The competition watchdog is opening an investigation into potential breaches of consumer protection law in the leasehold market.
The Competition and Markets Authority says it is concerned about possible mis-selling and whether people are being ‘stung’ by costly fees over a long period of time.
It is particularly concerned about whether leasehold contracts are onerous and unfair in relation to ground rent, service charges, and permission fees.
While it is clear that it is developers and their products under the spotlight, there is no indication that the probe will limit itself to new homes. A spokesperson for the CMA said that the range of the investigation will be decided on the evidence that comes in.
Mark Hayward, CEO of the NAEA, said: “We welcome the investigation by the CMA into the leasehold market. For too long, house builders and developers have not been transparent enough about what it actually means to buy a leasehold property, which has led to three in five (62%) feeling like they were mis-sold.
“Buying a property is a huge undertaking and it should be an exciting time, but for thousands of home owners it’s led to financial difficulty as they’ve become trapped in confusing contracts with freeholders.
“It’s encouraging to hear the CMA will take enforcement action against any company found to be misleading consumers.”
The investigation will focus on two key areas:
- Potential mis-selling: whether people who have bought a leasehold property are given the information they need to fully understand the obligations they are taking on, for example the requirement to pay ground rent over a certain period of time, or whether they have an accurate understanding of their ability to buy their freehold.
- Potential unfair terms: whether people are having to pay excessive fees due to unfair contract terms. This will include administration, service, and ‘permission’ charges – where home owners must pay freeholders and managing agents before making home improvements – and ground rents, which in some cases can double every ten years.
The CMA is writing to companies across the sector, including developers, and is calling on people to share their experiences.
If the CMA thinks that a company’s practices are misleading – or that its contracts contain unfair clauses – it could take enforcement action to require the company to change how they operate.

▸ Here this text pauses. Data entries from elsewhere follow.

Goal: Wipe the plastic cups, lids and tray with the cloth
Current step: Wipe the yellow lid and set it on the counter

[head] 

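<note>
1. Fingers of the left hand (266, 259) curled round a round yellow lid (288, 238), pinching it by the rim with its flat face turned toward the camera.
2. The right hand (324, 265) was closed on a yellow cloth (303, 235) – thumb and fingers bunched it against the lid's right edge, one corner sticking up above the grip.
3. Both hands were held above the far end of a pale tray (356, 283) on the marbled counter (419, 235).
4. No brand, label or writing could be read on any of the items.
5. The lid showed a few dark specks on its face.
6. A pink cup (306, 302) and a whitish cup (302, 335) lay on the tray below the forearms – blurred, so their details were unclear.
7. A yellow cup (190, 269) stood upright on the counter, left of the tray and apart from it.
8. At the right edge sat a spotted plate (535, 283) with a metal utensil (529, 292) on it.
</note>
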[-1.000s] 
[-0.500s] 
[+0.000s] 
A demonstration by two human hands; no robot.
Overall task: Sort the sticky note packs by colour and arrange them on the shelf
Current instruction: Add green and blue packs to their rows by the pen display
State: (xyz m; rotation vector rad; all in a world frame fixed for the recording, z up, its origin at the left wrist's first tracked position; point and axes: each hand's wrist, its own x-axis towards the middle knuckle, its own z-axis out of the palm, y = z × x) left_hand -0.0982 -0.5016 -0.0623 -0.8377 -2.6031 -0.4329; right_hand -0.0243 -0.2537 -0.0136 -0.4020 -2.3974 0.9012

George Lusty, senior director for consumer enforcement at the CMA, said: “Buying a home is one of the most expensive and important purchases a person can make. So, it’s essential they fully understand the contract they are signing – including whether they will have to pay more than they bargained for.
“Our investigation will shed light on potential misleading practices and unfair terms to help better protect people buying a home in future.”
Initial responses are invited by July 12.
Five email addresses are given where evidence may be sent, suggesting the initial scope of the investigation.